CMD Corp., Addison, Texas: CMD integrated its Synergy 2002 product suite with Microsoft Project 2002 to provide a single multi-project environment for end-to-end management of project processes. CMD’s modular, integrated solutions – for methodology and process authoring, project estimation and metrics, deliverables management, and project collaboration – are suited to any organization that runs projects, including corporations, government agencies, non-profits, IT firms and vertical professional services providers. CMD’s new product, Symphony, embeds process management capabilities — including conversion of best practices into Project Guides, customization, best practice improvements, deliverables definition, role and responsibility definition, and estimating — directly into the Microsoft Project 2002 user interface. This innovation removes a barrier for organizations seeking to define and improve their best practices because users of Microsoft Project 2002 no longer need to learn a different product: The extended functionality is built into Microsoft Project Professional and Web Access.

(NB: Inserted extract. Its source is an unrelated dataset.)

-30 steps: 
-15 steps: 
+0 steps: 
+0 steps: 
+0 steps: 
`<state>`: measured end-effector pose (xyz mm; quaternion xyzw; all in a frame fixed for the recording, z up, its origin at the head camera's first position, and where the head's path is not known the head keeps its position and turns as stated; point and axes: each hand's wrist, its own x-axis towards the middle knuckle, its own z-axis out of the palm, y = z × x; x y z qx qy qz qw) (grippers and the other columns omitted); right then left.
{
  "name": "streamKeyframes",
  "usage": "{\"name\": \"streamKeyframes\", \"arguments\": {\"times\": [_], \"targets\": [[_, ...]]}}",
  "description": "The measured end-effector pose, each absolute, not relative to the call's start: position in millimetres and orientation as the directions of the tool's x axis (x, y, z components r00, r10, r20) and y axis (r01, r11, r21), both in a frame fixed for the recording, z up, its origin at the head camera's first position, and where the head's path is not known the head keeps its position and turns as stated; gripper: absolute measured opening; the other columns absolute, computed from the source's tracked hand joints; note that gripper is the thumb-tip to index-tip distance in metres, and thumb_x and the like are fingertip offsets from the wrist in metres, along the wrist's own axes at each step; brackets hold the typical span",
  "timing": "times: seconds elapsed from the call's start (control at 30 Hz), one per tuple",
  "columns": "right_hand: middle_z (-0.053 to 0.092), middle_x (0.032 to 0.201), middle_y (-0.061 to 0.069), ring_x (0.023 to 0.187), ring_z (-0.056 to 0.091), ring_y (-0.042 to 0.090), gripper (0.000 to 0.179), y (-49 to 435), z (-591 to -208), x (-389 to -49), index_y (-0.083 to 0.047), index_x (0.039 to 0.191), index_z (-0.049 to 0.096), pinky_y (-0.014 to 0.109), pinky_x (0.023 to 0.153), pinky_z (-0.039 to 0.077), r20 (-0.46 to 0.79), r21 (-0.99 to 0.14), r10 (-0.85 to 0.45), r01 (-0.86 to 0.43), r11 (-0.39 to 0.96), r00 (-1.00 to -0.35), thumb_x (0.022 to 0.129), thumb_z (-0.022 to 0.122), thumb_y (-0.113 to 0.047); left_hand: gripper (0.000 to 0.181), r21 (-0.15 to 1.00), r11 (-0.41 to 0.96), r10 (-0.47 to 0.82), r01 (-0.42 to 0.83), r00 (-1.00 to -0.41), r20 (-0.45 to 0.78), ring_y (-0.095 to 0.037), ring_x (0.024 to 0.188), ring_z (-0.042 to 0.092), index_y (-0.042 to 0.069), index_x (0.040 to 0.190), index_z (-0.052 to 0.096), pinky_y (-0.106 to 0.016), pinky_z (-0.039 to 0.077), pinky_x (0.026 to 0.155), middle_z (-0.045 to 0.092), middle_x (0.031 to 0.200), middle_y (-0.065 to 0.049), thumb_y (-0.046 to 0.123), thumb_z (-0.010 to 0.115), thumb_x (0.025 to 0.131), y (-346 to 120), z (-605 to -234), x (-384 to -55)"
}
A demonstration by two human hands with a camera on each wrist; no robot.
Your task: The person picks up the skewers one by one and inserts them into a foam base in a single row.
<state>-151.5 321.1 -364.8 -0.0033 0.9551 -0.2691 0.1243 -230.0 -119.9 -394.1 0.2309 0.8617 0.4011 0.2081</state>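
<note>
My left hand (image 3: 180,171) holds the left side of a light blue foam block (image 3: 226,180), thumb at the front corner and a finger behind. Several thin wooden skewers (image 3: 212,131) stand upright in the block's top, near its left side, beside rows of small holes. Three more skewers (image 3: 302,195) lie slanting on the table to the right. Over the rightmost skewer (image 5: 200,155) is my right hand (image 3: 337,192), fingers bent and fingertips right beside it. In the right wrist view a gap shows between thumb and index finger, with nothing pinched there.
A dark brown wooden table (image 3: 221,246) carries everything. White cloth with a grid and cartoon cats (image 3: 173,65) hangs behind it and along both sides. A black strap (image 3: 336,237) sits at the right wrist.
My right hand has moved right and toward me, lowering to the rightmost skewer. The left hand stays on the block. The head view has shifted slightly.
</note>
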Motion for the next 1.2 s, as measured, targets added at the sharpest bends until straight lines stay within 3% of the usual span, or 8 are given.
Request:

Galorath Inc., El Segundo, Calif.: Galorath’s SEER-SEM Client for Microsoft Project 2002 allows software developers to obtain accurate, fully realized development plans. Available now, the plug-in transforms Microsoft Project 2002 into a dedicated software project planning tool for large development shops. The commercial solution is designed to save software development managers and planners time by automatically laying out highly tailored plans in Microsoft Project, and to improve project plans by connecting planners with enterprise information.
Immedient Corp., Dallas, Texas: Immedient’s enterprise project management and collaboration solution capitalizes on Microsoft’s .NET Server family and focuses on integrating all key business information to provide full-scale portfolio and program management. This approach delivers a single, complete overview of all initiatives in progress, allowing enterprise-managed organizations to make informed business decisions quickly, using real-time data. The solution is expected to be available this month.
QuantumPM LLC, Englewood, Colo.: Already released, Quantum’s Project Initiation Process solution enables project concepts to be generated in the field across various professions. It lets an organization’s employees submit project proposals directly into the Microsoft Project Server database, using standardized processes and predefined project templates, even if they don’t have Microsoft Project 2002 installed. Project managers can track time and cost data on proposed projects prior to approval, and keep rejected proposals in the database for future reference.